Copy each line below in which the word "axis" occurs.

Supplied data:
|---|

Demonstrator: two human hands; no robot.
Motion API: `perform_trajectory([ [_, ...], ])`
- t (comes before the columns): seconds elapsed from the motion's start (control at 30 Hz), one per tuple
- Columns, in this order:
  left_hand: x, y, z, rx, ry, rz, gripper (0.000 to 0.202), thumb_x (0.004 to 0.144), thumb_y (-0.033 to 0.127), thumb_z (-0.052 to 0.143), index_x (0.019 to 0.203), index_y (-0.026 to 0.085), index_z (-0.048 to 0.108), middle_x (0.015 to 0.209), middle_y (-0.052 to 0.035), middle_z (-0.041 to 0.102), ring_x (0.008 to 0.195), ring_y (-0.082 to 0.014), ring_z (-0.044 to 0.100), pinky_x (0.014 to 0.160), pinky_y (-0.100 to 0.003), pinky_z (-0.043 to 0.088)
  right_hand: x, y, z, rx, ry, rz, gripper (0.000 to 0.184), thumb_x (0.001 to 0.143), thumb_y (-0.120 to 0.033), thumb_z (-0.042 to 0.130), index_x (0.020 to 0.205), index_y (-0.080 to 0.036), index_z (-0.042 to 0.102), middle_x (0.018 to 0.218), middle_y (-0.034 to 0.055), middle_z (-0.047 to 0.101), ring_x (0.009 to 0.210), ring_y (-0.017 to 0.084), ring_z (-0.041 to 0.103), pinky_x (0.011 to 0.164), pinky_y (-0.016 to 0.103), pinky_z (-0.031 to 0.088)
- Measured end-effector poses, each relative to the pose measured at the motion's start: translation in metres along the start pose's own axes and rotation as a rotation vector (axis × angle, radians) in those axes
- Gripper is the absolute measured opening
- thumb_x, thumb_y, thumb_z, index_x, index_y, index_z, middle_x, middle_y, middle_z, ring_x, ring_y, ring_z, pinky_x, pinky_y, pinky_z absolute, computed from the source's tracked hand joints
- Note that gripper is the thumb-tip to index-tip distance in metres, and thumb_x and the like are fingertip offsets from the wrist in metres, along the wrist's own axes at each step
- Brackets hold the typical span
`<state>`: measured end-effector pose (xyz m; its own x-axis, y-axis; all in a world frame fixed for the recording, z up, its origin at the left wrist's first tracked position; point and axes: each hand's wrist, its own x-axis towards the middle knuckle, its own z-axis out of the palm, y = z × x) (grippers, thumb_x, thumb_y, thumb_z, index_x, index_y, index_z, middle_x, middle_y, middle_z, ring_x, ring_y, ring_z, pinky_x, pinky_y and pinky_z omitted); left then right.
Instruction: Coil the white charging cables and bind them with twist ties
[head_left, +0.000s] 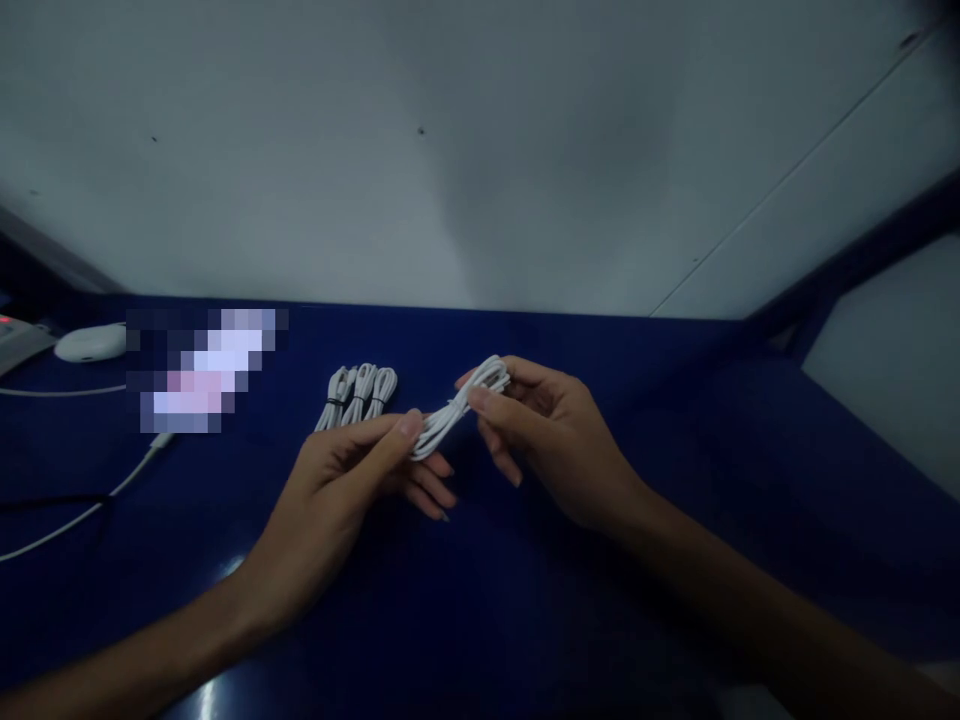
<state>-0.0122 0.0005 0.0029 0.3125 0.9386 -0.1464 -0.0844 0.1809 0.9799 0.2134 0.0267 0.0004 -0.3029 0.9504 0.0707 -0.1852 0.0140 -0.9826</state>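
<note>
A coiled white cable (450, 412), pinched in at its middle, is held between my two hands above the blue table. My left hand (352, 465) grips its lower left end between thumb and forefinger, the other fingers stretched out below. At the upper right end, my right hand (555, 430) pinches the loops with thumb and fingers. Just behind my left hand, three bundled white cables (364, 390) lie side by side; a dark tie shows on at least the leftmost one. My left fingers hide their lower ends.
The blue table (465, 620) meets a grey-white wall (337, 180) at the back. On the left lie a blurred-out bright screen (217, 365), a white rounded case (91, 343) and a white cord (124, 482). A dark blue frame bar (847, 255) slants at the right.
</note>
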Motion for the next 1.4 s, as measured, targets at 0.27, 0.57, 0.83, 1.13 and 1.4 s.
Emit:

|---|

Solution to the exercise:
- Measured end-effector poses, each relative to the pose measured at the motion's start: translation in metres along the start pose's own axes and rotation as a rotation vector (axis × angle, radians) in those axes
`<state>`: measured end-effector pose (xyz m; its own x-axis, y-axis; all in a world frame fixed for the recording, z up, its origin at the left wrist's first tracked position; point and axes: each hand's wrist, its own x-axis towards the middle knuckle, its own z-axis out of the palm, y = z × x) (grippers, thumb_x, thumb_y, thumb_z, index_x, index_y, index_z, middle_x, middle_y, middle_z, ring_x, ring_y, ring_z, pinky_x, pinky_y and pinky_z omitted); left then right.

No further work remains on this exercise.